Richard Chamberlain singles chronology
|  | "Theme From Dr. Kildare (Three Stars Will Shine Tonight)" (1962) | "Love Me Tender" (1962) |

= Theme from Dr. Kildare (Three Stars Will Shine Tonight) =

"Theme From Dr. Kildare (Three Stars Will Shine Tonight)" is a song written by Jerry Goldsmith and Pete Rugolo with lyrics by Hal Winn. The song was the theme for the television series Dr. Kildare.

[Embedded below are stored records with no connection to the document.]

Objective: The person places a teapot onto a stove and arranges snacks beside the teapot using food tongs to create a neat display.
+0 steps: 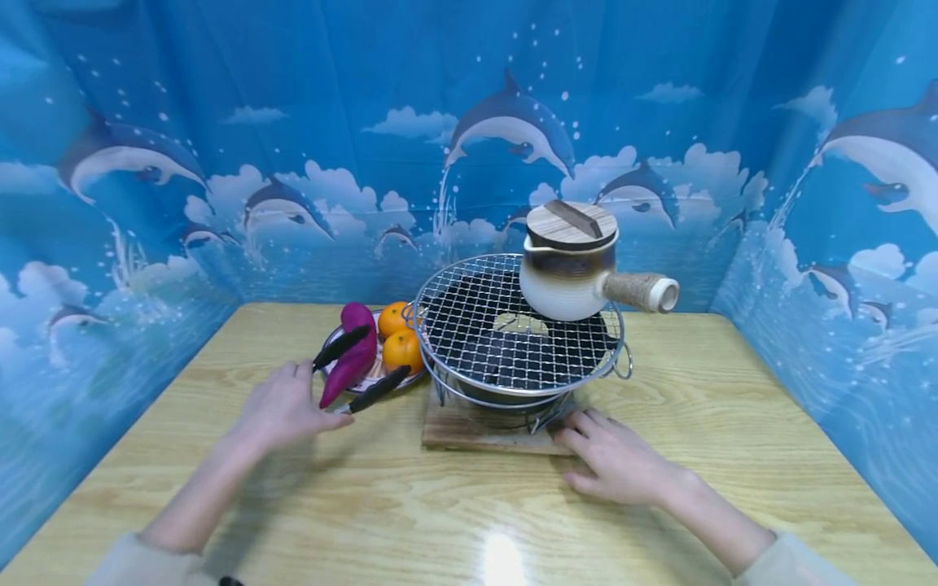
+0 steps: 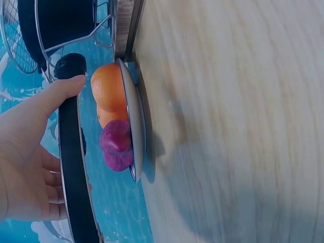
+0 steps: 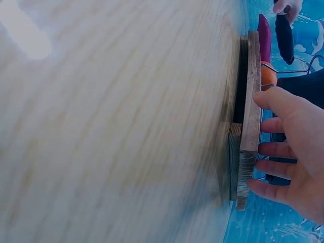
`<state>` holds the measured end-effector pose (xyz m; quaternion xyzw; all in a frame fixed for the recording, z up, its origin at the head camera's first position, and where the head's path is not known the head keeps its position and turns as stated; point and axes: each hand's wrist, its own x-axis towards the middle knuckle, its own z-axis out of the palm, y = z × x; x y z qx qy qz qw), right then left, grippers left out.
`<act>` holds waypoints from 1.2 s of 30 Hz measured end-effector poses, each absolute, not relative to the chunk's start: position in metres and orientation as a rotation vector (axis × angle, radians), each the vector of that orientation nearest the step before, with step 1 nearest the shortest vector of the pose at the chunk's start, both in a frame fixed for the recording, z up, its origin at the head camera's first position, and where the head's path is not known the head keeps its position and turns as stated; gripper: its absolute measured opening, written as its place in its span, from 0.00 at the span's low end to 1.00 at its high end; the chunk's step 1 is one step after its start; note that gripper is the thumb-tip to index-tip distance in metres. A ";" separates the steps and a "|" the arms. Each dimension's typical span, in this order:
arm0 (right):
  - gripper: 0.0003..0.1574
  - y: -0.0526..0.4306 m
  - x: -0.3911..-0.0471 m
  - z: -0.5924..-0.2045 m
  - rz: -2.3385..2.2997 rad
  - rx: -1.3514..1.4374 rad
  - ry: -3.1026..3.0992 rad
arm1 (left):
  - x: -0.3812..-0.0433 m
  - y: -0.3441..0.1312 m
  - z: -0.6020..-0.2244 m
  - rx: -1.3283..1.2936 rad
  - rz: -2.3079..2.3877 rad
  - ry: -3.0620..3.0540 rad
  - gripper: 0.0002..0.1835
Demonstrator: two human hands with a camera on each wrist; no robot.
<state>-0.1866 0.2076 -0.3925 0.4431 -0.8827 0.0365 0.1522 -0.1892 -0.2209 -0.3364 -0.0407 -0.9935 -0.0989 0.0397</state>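
My left hand holds a pair of tongs with black arms and metal edges, thumb on one arm and fingers on the other. Their two black ends are spread over a plate with a purple sweet potato and oranges. The sweet potato lies in the plate, between the spread ends in the head view. My right hand rests its fingertips at the right end of a wooden board, fingers loosely bent. On that board stands a round grill with a wire mesh top.
A ceramic pot with a wooden lid and a cord-wrapped handle stands at the mesh's back right, its handle jutting right. Wire loops stick out from the grill's sides. Blue dolphin-print curtains border the wooden table behind and on both sides.
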 end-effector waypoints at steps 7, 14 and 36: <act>0.23 0.207 -0.187 -0.389 0.089 1.266 -2.543 | -0.191 -0.228 -0.331 -0.080 -0.260 -3.031 0.61; 0.24 0.206 -0.185 -0.389 0.061 1.255 -2.574 | -0.192 -0.232 -0.330 -0.053 -0.258 -3.029 0.60; 0.24 0.206 -0.183 -0.395 0.067 1.252 -2.534 | -0.200 -0.227 -0.336 0.030 -0.203 -3.086 0.49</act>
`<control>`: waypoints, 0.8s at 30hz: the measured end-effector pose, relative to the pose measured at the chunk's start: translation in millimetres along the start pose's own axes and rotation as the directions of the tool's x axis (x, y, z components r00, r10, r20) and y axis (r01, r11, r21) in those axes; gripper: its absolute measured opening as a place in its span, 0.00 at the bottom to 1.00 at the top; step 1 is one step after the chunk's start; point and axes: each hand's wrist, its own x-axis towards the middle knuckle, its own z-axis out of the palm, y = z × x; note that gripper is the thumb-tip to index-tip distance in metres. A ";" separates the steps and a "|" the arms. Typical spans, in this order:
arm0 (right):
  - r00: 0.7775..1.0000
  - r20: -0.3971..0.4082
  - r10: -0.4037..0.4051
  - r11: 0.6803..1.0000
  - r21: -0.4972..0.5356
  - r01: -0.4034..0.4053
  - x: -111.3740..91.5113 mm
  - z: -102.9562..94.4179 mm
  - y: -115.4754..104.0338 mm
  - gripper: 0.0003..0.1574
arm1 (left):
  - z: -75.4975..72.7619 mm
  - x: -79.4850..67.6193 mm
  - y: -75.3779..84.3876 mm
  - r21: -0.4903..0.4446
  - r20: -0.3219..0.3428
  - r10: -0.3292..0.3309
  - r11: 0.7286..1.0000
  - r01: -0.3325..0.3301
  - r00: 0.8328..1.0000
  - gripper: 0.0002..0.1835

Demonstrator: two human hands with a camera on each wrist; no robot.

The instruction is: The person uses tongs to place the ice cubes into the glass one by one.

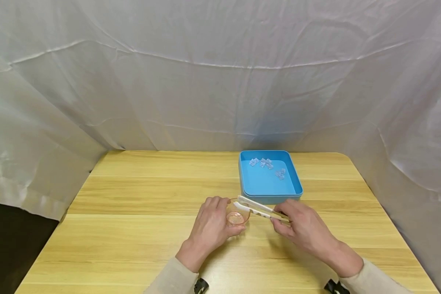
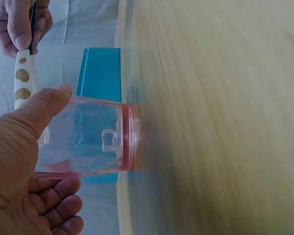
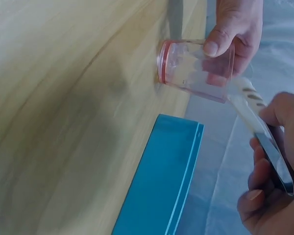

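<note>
My left hand (image 1: pixel 212 221) grips a clear pink cup (image 2: pixel 95 164), thumb on one side and fingers on the other. The cup stands upright on the wooden table (image 1: pixel 139 237). Near its base, a small clear cube (image 2: pixel 110 140) shows through the wall in the left wrist view. My right hand (image 1: pixel 304 226) holds a pair of tongs (image 1: pixel 260 207) between thumb and fingers. The tongs have white arms with brown spots, and their tips reach over the cup's rim, slightly apart.
Behind the cup and to its right sits a blue square box (image 1: pixel 295 179). Several clear cubes (image 1: pixel 266 163) lie inside it, in loose clusters toward its back and right. Pale grey cloth (image 1: pixel 206 90) hangs behind the table and along both sides.
</note>
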 end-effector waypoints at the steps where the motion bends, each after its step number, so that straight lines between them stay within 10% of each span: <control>1: 1.000 -0.011 0.008 1.000 -0.007 -0.008 1.4 -1.3 1.5 0.11 | -0.1 0.1 0.1 0.004 0.000 0.002 1.000 -0.002 1.000 0.42; 12: 0.958 -0.015 0.287 0.955 -0.080 -0.287 32.0 -27.9 40.8 0.09 | -0.8 0.5 1.1 -0.022 0.015 -0.010 1.000 0.010 1.000 0.41; 24: 0.821 0.112 0.560 0.823 -0.183 -0.537 38.9 -30.5 72.2 0.20 | -1.4 0.7 2.3 -0.135 0.105 -0.109 0.983 0.122 0.989 0.46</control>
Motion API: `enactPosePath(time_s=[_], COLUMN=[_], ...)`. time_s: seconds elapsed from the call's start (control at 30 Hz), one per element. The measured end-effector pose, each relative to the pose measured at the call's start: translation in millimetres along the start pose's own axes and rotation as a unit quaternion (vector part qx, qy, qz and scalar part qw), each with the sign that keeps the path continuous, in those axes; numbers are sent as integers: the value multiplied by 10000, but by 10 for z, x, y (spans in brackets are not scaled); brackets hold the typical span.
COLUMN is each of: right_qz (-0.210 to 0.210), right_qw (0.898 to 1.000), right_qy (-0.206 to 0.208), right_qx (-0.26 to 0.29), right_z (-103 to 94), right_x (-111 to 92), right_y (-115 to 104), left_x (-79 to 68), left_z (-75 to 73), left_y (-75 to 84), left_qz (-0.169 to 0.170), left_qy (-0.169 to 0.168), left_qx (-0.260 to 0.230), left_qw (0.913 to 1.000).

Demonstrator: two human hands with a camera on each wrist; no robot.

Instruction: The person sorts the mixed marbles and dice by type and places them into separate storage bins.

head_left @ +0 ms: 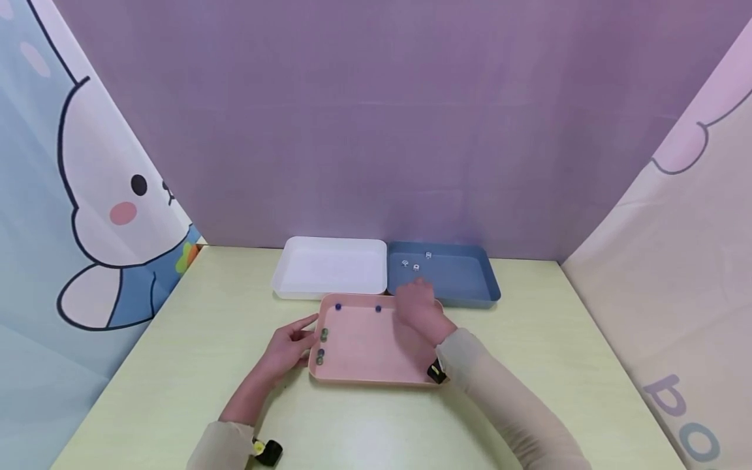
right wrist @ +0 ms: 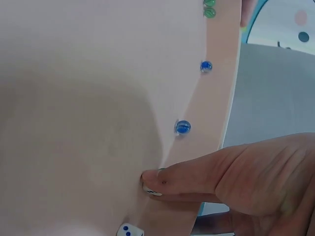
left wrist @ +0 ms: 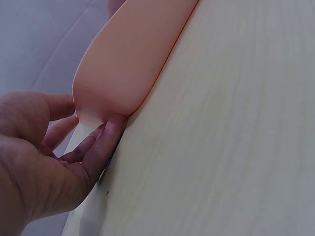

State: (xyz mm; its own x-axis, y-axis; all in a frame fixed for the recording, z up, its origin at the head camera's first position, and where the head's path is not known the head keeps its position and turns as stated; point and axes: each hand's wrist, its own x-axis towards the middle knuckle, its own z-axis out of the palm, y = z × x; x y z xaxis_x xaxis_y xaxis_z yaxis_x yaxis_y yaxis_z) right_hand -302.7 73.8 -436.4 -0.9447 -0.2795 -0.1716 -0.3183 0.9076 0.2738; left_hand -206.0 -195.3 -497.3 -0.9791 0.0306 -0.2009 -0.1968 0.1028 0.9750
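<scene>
In the pink tray [head_left: 364,380], held by the left hand [head_left: 289,348], a die [right wrist: 152,191] is pinched by the right [head_left: 422,312]; blue tray [head_left: 464,277] transfer seems required.

Beige sleeves [head_left: 511,406] are worn with black wrist devices [head_left: 271,453] marked yellow.

Over there the table [head_left: 558,365] is pale yellow-green, faintly grained; on it a white tray [head_left: 329,269] and a blue tray [head_left: 464,274] sit side by side, a pink tray [head_left: 370,349] nearer the person.
</scene>
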Motion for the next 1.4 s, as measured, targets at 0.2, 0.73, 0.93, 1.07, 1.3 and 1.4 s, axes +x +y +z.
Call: enactPosePath(time_s=[0.2, 0.73, 0.93, 1.07, 1.3, 1.4], right_qz=[-215, -573, -999, -1401, -1879, -1790], right_qw=[9994, 9981, 9922, 9773, 9239, 8951], right_qy=[120, 94, 185, 612, 913, 971], right_qx=[-257, -183, 722, 1469, 3207, 3966], right_z=[-38, -218, -300, -308, -248, -202], right_x=[10, -26, -75, -98, -72, -46], right_y=[-49, -109, -74, -18, 111, 157], left_x=[20, 4, -1, -4, 1, 1], left_z=[2, 16, 4, 3, -1, -9], left_y=[8, 45, 31, 23, 22, 25], left_qz=[40, 22, 53, 64, 46, 35], left_qy=[42, 81, -43, -93, -72, -85], left_qx=[29, -17, -80, -28, 9, 36], left_qw=[10000, 10000, 9999, 9999, 10000, 10000])
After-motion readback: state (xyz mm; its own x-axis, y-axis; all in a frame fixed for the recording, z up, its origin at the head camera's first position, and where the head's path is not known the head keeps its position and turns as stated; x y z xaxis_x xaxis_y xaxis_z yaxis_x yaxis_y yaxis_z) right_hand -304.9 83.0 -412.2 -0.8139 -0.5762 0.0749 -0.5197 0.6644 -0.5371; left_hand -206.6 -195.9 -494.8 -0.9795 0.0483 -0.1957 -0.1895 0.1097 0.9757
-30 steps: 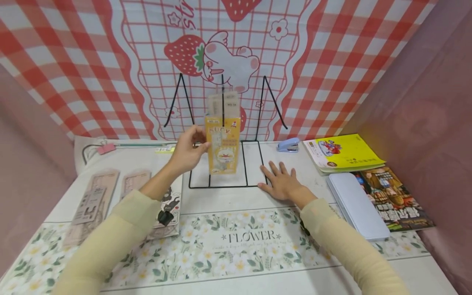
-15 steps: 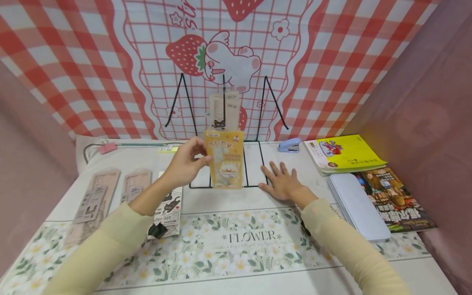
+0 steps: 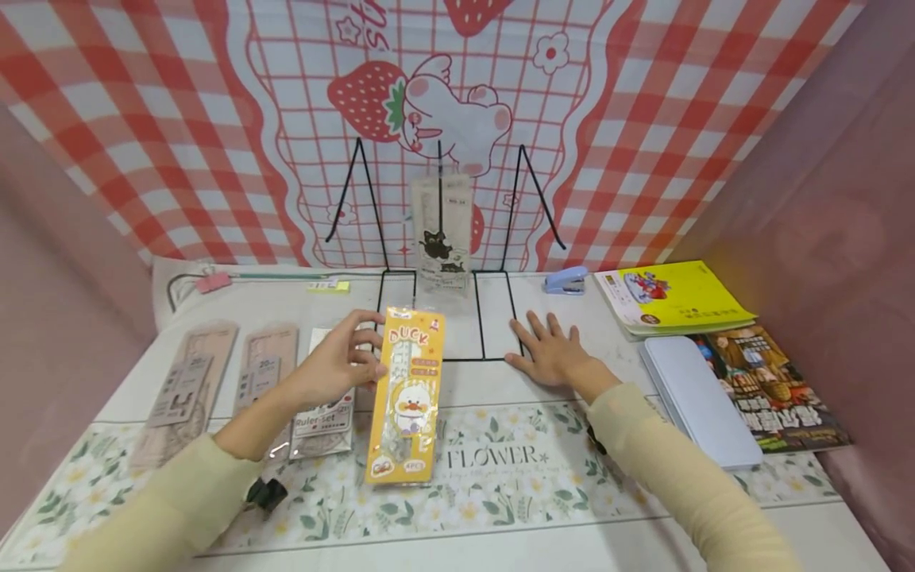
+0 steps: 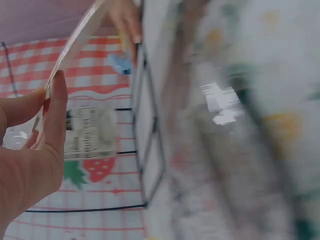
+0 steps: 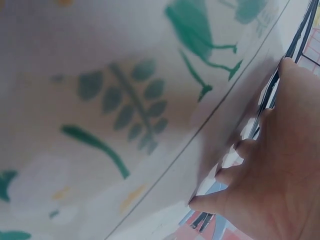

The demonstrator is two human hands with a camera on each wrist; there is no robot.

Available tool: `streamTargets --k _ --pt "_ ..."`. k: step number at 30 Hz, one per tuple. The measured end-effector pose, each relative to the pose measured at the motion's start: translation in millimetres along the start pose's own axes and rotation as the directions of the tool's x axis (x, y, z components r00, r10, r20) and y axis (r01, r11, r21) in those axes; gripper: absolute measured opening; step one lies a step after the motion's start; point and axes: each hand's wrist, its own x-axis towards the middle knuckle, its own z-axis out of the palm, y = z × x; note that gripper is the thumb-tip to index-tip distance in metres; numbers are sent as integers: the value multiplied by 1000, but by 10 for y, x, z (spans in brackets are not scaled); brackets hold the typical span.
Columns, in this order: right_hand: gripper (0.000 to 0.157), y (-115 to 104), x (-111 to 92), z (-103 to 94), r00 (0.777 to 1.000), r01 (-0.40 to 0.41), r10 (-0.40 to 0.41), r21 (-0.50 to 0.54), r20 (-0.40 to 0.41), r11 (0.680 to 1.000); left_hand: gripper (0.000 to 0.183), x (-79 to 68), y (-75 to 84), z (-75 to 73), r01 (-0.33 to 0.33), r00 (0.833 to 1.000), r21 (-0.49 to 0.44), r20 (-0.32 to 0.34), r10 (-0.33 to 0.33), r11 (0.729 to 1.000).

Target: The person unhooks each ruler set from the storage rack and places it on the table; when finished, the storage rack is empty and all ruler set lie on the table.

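Observation:
My left hand (image 3: 332, 365) pinches a yellow ruler-set packet (image 3: 411, 397) by its left edge, fingers behind and thumb along the side. DUCK and a white duck are printed on the packet's front. In the left wrist view the packet (image 4: 75, 42) appears edge-on between thumb and fingers. My right hand (image 3: 550, 351) rests with spread fingers on the table, fingertips at the right end of the black wire rack's base (image 3: 482, 326). The right wrist view shows that hand (image 5: 272, 160) from the side. A grey ruler-set packet (image 3: 450, 246) with black cats hangs on the rack's middle prong.
Several ruler packets (image 3: 187, 389) lie at the left. A blue stapler (image 3: 565, 280), a yellow book (image 3: 675, 294), a dark picture book (image 3: 765, 389) and a pale pencil case (image 3: 704, 401) lie at the right. Two more wire prongs (image 3: 529, 175) stick forward beside the hanging packet.
My left hand has brought the yellow packet away from the rack, down and toward me, uncovering the grey packet behind. My right hand has stayed in place.

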Motion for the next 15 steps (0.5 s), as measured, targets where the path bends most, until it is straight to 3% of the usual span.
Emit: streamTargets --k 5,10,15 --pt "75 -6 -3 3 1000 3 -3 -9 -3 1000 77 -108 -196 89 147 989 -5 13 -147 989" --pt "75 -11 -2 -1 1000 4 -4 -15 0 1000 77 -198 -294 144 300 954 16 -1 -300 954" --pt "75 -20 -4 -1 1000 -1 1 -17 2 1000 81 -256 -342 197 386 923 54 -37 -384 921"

The series' lead actor, Richard Chamberlain, released it in 1962 as a single in his first venture into a singing career.

The single was a success in the charts, becoming a No. 10 hit on the Billboard Hot 100, and No. 12 on the UK Singles Chart.

==Charts==

| Chart (1962) | Peak position |
|---|---|
| Canada (CHUM Hit Parade) | 4 |
| UK Singles (OCC) | 12 |
| US Billboard Hot 100 | 10 |
| US Easy Listening (Billboard) | 4 |
| US Cash Box Top 100 | 13 |

==Other versions==
An instrumental version by Johnnie Spence reached No. 15 on the UK chart.